ABSTRACT: We discuss an innovative application of computer-based simulations in the study of cognitive development. Our work builds on previous seminal contributions to field, in which theoretical models of cognition were implemented in the form of computer programs in attempt to predict human reasoning (Newell & Simon, 1972; Rose & Fischer, 1999). Our computer model can both be a useful vehicle to illustrate the Piagetian theoretical model or to simulate it departing from clinical interview data. We focused in the Piagetian conservation experiment, and collected and analyzed data from actual (not simulated) interviews. The interviews were videotaped, transcribed, and coded in terms of parameters of the computer simulation. The simulation was then fed with these coded data. We were able to perform different kinds of experiments: Playback the interview and the computer model side-by-side, trying to identify behavior patterns; Model validation: investigate whether the child’s decision-making process can be predicted by the model. We conclude that agent-based simulation, activated alongside real data, offers powerful methods for exploring the emergence of self-organized hierarchical organization in human cognition. We are currently exploring the entire combinatorial space of all hypothetical children’s initial mental states and activating the simulation per each of these states. From that perspective, our data of real participants become cases out of the combinatorial space.
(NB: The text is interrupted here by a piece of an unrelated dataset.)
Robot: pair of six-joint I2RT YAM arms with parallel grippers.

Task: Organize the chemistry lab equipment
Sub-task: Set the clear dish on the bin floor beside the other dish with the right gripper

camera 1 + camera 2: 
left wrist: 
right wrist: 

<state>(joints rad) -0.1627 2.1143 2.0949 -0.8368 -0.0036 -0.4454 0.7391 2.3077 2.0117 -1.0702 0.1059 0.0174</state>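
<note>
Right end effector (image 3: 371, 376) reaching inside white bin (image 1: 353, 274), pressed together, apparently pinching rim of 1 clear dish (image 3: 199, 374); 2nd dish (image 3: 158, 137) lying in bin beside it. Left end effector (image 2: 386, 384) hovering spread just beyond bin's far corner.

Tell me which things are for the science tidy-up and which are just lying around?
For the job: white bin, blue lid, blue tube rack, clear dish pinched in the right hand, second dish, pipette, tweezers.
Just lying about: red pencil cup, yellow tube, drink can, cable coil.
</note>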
Abrahamson, D., & Wilensky, U. (2005, June). Piaget? Vygotsky? I’m game!: Agent-based modeling for psychology research. Paper presented at the annual meeting of the Jean Piaget Society.
ABSTRACT: We discuss agent-based models (ABM) as research tools for developmental and social psychology. “Agents” are computer-based entities, e.g., “people.” The modeler assigns the agents real-world roles and rules, conducts simulation experiments in which the agents follow their rules, and observes real-time data. Agent-based models have some properties that can be very useful to psychology. Agent-based models are more dynamic and more expressive as compared to diagrammatic models. Also, simulations afford immediate feedback on the validity of the models. Agent-based modeling is useful for understanding complex phenomena, e.g., the dynamics of multiple individual learners interacting with their peers and with artifacts in their environment and the emergent group patterns arising over time from these multiple interactions. We demonstrate an agent-based simulation that we designed as a “thought experiment” that can shed light on the ongoing debate between two theories of learning, constructivism and social constructivism. The process of building the simulation and embodying these learning theories in explicit rules is an example of how agent-based modeling may help researchers in honing their theories. When “running” the models, unexpected consequences arise, and this leads to successive refinement of theory.